Without the pictures, repeat all of the data exactly as it appears below.

### Data segment

⟨

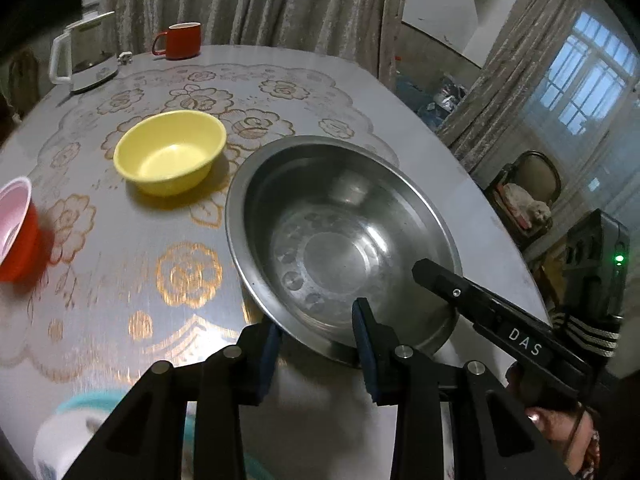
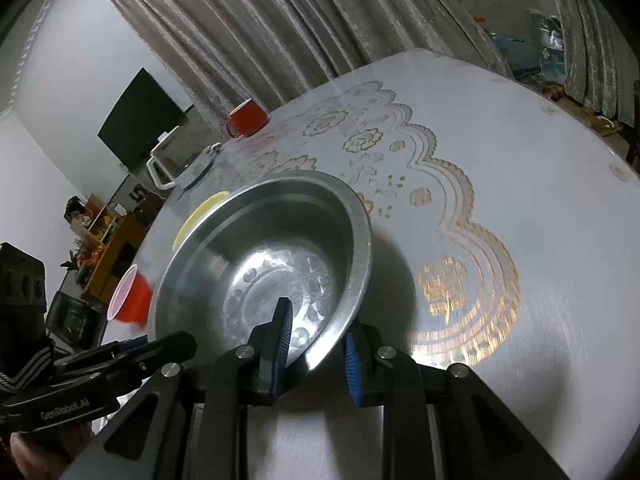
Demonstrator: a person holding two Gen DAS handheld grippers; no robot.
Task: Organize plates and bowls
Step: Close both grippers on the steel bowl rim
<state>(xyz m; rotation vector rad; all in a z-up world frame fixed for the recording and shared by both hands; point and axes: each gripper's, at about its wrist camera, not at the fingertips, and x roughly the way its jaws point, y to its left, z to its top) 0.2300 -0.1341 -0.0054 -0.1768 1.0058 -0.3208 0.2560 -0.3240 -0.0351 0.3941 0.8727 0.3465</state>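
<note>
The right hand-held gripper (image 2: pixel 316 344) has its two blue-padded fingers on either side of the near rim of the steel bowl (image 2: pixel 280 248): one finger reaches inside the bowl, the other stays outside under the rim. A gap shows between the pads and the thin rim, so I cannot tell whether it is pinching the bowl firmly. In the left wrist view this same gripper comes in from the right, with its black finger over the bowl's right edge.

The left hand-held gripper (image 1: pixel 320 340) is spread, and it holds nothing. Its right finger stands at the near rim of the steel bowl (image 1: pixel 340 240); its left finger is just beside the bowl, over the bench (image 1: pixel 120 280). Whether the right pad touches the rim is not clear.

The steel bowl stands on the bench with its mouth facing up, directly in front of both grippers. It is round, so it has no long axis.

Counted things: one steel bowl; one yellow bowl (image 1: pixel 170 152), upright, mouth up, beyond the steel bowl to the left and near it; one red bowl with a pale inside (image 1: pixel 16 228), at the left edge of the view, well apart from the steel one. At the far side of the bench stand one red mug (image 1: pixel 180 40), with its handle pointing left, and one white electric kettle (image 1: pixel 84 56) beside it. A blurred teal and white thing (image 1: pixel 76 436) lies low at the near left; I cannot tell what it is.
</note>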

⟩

### Expected answer
Demonstrator: a person holding two Gen DAS handheld grippers; no robot.
Task: Organize plates and bowls
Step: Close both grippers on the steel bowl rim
<state>(xyz m; rotation vector rad; all in a z-up world frame fixed for the recording and shared by both hands; point and axes: each gripper's, at about its wrist camera, not at the fingertips, and x roughly the way its jaws point, y to its left, z to its top) 0.2300 -0.1341 -0.0054 -0.1768 1.0058 -0.3208 0.2560 -0.3240 -0.0351 0.3941 0.8727 0.3465</state>
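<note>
The right hand-held gripper (image 2: pixel 316 344) has its two blue-padded fingers on either side of the near rim of the steel bowl (image 2: pixel 280 248): one finger reaches inside the bowl, the other stays outside under the rim. A gap shows between the pads and the thin rim, so I cannot tell whether it is pinching the bowl firmly. In the left wrist view this same gripper comes in from the right, with its black finger over the bowl's right edge.

The left hand-held gripper (image 1: pixel 320 340) is spread, and it holds nothing. Its right finger stands at the near rim of the steel bowl (image 1: pixel 340 240); its left finger is just beside the bowl, over the bench (image 1: pixel 120 280). Whether the right pad touches the rim is not clear.

The steel bowl stands on the bench with its mouth facing up, directly in front of both grippers. It is round, so it has no long axis.

Counted things: one steel bowl; one yellow bowl (image 1: pixel 170 152), upright, mouth up, beyond the steel bowl to the left and near it; one red bowl with a pale inside (image 1: pixel 16 228), at the left edge of the view, well apart from the steel one. At the far side of the bench stand one red mug (image 1: pixel 180 40), with its handle pointing left, and one white electric kettle (image 1: pixel 84 56) beside it. A blurred teal and white thing (image 1: pixel 76 436) lies low at the near left; I cannot tell what it is.
</note>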

There is no more to this output.